[What you need to do]
Restate exactly the lines from the top of the listing below to the line containing "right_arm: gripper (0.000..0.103"; the remaining lines are not wanted.

[Supplied material]
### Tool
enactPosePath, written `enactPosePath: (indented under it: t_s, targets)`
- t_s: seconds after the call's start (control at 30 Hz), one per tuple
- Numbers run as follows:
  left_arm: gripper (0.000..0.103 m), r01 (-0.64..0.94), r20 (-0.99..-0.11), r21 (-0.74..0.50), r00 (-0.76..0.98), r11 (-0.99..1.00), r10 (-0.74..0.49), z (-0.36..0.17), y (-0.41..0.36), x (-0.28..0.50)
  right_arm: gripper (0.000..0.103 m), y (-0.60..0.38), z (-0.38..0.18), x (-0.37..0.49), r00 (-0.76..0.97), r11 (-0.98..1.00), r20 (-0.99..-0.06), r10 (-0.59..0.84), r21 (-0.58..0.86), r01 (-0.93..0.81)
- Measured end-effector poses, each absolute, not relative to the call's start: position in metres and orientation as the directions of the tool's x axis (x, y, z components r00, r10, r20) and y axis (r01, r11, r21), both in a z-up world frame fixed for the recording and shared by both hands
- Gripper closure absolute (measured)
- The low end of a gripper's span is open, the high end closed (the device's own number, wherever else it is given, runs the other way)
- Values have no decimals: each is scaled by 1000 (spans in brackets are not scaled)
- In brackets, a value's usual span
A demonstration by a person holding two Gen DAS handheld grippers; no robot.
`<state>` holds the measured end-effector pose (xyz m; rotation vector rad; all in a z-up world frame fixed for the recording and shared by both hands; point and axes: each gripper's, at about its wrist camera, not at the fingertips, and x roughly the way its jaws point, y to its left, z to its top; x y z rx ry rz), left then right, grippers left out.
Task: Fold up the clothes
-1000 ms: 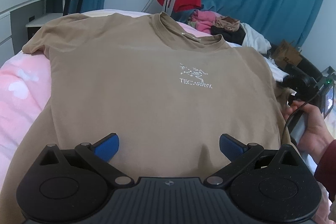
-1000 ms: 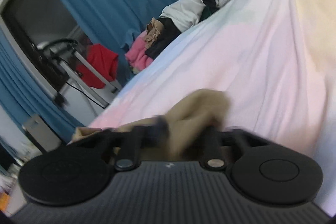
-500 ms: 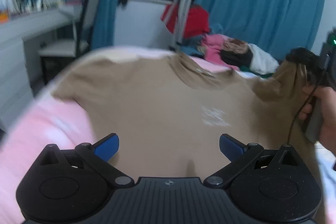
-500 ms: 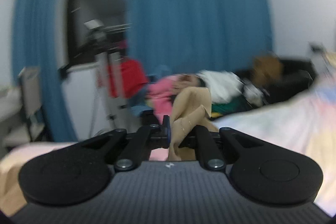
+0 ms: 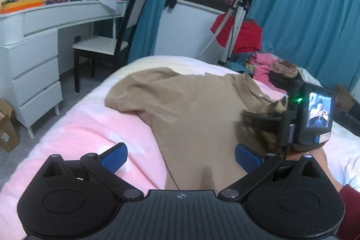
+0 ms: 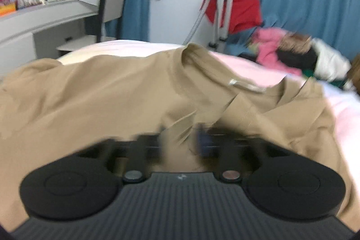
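A tan T-shirt (image 5: 191, 109) lies on the pink bed (image 5: 101, 127), its right side folded over toward the middle so the chest print is hidden. My left gripper (image 5: 180, 151) hovers open over the shirt's lower hem, with nothing between its blue pads. In the left wrist view my right gripper (image 5: 249, 125) sits low over the shirt's right half, held by a hand. The right wrist view is blurred: my right gripper (image 6: 177, 141) has its jaws opening, and a fold of the shirt (image 6: 90, 93) stands loosely between the fingers, just below the collar.
A white dressing table (image 5: 45, 21) and a chair (image 5: 108, 46) stand to the left of the bed. A tripod (image 5: 234, 21) draped with red cloth and a pile of clothes (image 5: 270, 66) lie beyond the far end. Cardboard boxes (image 5: 6, 127) sit on the floor.
My right gripper rolled upright and carried the sleeve across over the shirt, covering the print, then its jaws parted. My left gripper swung left and stayed open.
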<state>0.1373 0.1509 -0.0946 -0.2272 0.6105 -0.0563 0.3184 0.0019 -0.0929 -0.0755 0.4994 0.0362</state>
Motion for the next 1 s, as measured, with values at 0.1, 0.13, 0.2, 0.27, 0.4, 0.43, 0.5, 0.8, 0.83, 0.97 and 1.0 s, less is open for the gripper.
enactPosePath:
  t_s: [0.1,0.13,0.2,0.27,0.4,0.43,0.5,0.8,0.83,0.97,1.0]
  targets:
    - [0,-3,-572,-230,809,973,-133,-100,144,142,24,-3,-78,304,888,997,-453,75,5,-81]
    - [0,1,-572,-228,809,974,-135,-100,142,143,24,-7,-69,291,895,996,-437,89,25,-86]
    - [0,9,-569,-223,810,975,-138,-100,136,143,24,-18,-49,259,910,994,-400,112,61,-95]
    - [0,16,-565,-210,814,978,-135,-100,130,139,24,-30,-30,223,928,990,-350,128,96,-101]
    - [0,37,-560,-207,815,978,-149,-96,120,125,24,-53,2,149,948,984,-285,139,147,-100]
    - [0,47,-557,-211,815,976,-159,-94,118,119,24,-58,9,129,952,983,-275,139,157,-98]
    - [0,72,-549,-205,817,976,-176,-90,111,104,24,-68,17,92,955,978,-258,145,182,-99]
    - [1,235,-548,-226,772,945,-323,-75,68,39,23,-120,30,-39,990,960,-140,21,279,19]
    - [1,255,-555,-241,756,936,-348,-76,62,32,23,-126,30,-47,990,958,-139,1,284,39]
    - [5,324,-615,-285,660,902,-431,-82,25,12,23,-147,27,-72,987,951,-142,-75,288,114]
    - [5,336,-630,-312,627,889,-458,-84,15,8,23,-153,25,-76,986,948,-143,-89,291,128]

[Response to this task]
### Tool
enactPosePath, written `enactPosePath: (indented under it: t_s, targets)`
- t_s: seconds after the call's start (control at 30 Hz), one per tuple
- Numbers run as follows:
  left_arm: gripper (0.000..0.103 m), r01 (-0.64..0.94), r20 (-0.99..-0.11), r21 (-0.74..0.50), r00 (-0.76..0.98), r11 (-0.99..1.00), r10 (-0.74..0.49), z (-0.36..0.17), y (-0.41..0.36), x (-0.28..0.50)
  right_arm: gripper (0.000..0.103 m), y (-0.60..0.38), z (-0.38..0.18), x (-0.37..0.49), r00 (-0.76..0.97), r11 (-0.98..1.00), r20 (-0.99..-0.06), r10 (-0.59..0.84), r21 (-0.58..0.86), r01 (-0.93..0.81)

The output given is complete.